The problem is very nominal flow. I have plenty of hot water, but the H/E won't make much heat at 1GPM! Here's what I've tried:
Larger pump - I switched from a Taco 007 to a 0011, thinking maybe too much head. No difference. Then I redid the pex with 90 degree fittings at the entrance to the basement, thinking it may be kinking there when hot - same result. I tried filling with house psi water (33 psi) to force any trapped air out - same result. I really don't think that there's air in it, but what do I know! My latest idea is that the pex was kinking at the house and I've fixed that, but now I have too much pump on it?? Should I switch back to the 007 or am I totally barking up the wrong tree?
I really don't want to see the LP truck this winter, and I'm imagining a cozy 70 degrees in the drafty old farmhouse - can anyone help me?
Thanks!!
Bob


----------



## leaddog (Sep 22, 2009)

sounds to me that you have air traped somewhere. Trapped air is hard to move sometimes. If you can close off where you have your make up water valve and back feed and then close off the other side and force feed. use as high pressure as you can. 
You also might have a plugged y-strainer as you have a new system and might have moved lots of crud.
leaddog


----------



## Tony H (Sep 22, 2009)

I am no expert but everything I have read puts the air scoop and expansion tank at the high point in the system. I once had a fan unit wired so the fan rotated in the wrong direction wonder if the pump could be done the same?


----------



## RZiegler (Sep 22, 2009)

Guys, thanks for your responses - there was definitely crud in the boiler tank. I have cleaned the strainer several times since starting, and now I check it after every attempt and it is staying clean, but still no flow. Now that I have the flow meter, I can see the gate surge slightly indicating correct direction for the flow. 

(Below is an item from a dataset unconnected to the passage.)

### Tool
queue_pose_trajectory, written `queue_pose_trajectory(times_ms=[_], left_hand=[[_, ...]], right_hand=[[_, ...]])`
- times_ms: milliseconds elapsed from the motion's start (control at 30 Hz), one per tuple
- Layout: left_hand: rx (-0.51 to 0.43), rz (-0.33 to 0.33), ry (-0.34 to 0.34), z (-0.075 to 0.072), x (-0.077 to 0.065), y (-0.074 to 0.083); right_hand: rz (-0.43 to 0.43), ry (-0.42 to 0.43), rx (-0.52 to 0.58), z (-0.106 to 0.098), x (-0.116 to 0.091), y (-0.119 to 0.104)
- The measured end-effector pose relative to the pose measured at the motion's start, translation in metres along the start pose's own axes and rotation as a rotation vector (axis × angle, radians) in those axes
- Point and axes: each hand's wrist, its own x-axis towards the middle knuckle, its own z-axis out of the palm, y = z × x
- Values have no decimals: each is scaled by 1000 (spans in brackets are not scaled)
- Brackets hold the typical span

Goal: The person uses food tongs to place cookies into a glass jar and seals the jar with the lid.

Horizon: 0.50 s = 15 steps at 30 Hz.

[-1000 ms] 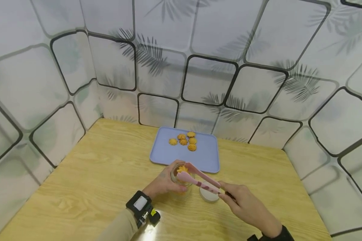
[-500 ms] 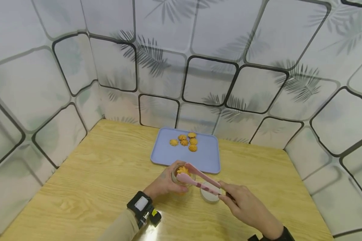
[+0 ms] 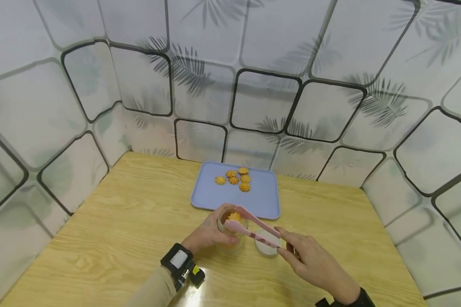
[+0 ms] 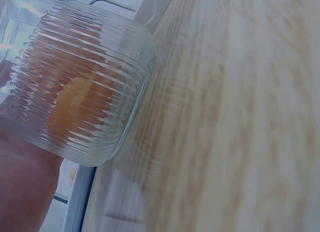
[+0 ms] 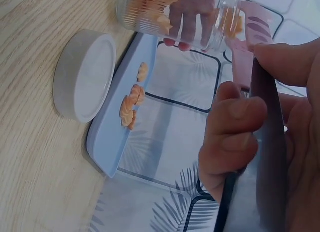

Does it seem right that the pump is pumping into the bottom of the tank? This is how it was set up when I bought the unit (used).

Thanks for the help!


----------



## Nofossil (Sep 22, 2009)

Seems like time to start more aggressive troubleshooting. Two ideas:

1) Can you read pressures at different points in the system with the 011 running? Somewhere, there's a huge pressure drop. That's where your bubble or flow restriction is.

2) Can you plumb in a temporary (or even permanent) bypass across critical components (the heat exchanger and / or the boiler, to start with)? If you bypass something and suddenly get flow, you know where your problem is.


----------



## Gooserider (Sep 23, 2009)

Another option that might help if one can arrange buckets or what have you just to open a line at various points and see if you can pump that far....  Messy, and you would need to be careful not to let the boiler run dry, but it might help...

Gooserider


----------



## RZiegler (Sep 23, 2009)

Thanks for the ideas! 
Right now I have my plenum heat exchanger bypassed as I'm trying to figure this out, and to keep any crud out that might be passing the Y strainer. I plan to loop the pex just after entering the house, and thereby bypass everything inside. If I get flow, I'll bypass the sidearm next. If no flow, I'll try to bypass the boiler. Does this sound like a good strategy?
And by the way, thanks for the kick in the pants!


----------



## Gooserider (Sep 23, 2009)

RZiegler said:
			
		

> Thanks for the ideas!
> Right now I have my plenum heat exchanger bypassed as I'm trying to figure this out, and to keep any crud out that might be passing the Y strainer. I plan to loop the pex just after entering the house, and thereby bypass everything inside. If I get flow, I'll bypass the sidearm next. If no flow, I'll try to bypass the boiler. Does this sound like a good strategy?
> And by the way, thanks for the kick in the pants!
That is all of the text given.